### RECORDED INFORMATION ###

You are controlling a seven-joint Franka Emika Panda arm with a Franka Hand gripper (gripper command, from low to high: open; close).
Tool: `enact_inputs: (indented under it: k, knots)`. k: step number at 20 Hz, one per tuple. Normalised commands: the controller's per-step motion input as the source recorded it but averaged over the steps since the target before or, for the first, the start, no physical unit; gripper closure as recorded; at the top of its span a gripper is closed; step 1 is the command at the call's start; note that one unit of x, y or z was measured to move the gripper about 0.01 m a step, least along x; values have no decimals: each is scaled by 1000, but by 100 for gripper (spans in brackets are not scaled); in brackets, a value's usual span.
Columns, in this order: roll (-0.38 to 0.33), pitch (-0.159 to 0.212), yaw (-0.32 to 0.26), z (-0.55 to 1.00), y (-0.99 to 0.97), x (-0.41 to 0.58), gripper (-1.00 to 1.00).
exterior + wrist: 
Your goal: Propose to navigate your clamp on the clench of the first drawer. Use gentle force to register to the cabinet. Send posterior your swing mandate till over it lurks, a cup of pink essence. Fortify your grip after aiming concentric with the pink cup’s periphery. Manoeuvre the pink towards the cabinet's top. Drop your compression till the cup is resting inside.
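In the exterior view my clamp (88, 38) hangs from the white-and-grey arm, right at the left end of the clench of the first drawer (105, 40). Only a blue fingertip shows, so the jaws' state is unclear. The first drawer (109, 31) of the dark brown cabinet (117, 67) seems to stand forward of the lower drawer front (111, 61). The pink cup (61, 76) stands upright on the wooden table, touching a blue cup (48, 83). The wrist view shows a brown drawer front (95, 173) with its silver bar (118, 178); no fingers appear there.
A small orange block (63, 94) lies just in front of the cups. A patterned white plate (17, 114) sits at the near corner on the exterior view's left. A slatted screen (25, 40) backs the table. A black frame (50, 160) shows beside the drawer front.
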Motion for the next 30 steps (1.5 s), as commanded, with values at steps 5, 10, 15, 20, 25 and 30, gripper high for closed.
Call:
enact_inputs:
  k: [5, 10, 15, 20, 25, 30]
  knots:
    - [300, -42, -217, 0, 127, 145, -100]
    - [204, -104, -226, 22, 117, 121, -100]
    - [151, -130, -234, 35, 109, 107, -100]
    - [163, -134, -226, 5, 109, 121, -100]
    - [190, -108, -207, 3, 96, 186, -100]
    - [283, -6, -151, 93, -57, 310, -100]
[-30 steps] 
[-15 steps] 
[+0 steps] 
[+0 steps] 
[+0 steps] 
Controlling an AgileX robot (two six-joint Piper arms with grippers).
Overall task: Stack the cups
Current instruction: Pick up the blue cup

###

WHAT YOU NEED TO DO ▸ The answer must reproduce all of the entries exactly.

OUTPUT OF THE TASK ▸
You are controlling a seven-joint Franka Emika Panda arm with a Franka Hand gripper (gripper command, from low to high: open; close).
Tool: `enact_inputs: (indented under it: k, knots)`. k: step number at 20 Hz, one per tuple. Normalised commands: the controller's per-step motion input as the source recorded it but averaged over the steps since the target before or, for the first, the start, no physical unit; gripper closure as recorded; at the top of its span a gripper is closed; step 1 is the command at the call's start; note that one unit of x, y or z was measured to move the gripper about 0.01 m a step, least along x; values have no decimals: each is scaled by 1000, but by 100 for gripper (spans in brackets are not scaled); in brackets, a value's usual span.
Columns, in this order: roll (-0.38 to 0.33), pitch (-0.159 to 0.212), yaw (-0.32 to 0.26), z (-0.55 to 1.00), y (-0.99 to 0.97), x (-0.41 to 0.58), gripper (-1.00 to 1.00).
exterior + wrist: 
Your goal: Propose to navigate your clamp on the clench of the first drawer. Use gentle force to register to the cabinet. Send posterior your swing mandate till over it lurks, a cup of pink essence. Fortify your grip after aiming concentric with the pink cup’s periphery. Manoeuvre the pink towards the cabinet's top. Drop your compression till the cup is resting inside.
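In the exterior view my clamp (88, 38) hangs from the white-and-grey arm, right at the left end of the clench of the first drawer (105, 40). Only a blue fingertip shows, so the jaws' state is unclear. The first drawer (109, 31) of the dark brown cabinet (117, 67) seems to stand forward of the lower drawer front (111, 61). The pink cup (61, 76) stands upright on the wooden table, touching a blue cup (48, 83). The wrist view shows a brown drawer front (95, 173) with its silver bar (118, 178); no fingers appear there.
A small orange block (63, 94) lies just in front of the cups. A patterned white plate (17, 114) sits at the near corner on the exterior view's left. A slatted screen (25, 40) backs the table. A black frame (50, 160) shows beside the drawer front.
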Motion for the next 30 steps (1.5 s), as commanded, with values at steps 5, 10, 15, 20, 25 and 30, gripper high for closed.
Call:
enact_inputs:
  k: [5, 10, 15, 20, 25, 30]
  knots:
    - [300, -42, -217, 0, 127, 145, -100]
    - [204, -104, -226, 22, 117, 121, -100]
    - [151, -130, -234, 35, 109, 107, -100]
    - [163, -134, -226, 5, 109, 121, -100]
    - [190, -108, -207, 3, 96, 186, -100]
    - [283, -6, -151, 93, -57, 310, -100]
[-30 steps] 
[-15 steps] 
[+0 steps] 
[+0 steps] 
[+0 steps] 
Controlling an AgileX robot (two six-joint Piper arms with grippers).
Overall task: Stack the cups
Current instruction: Pick up the blue cup

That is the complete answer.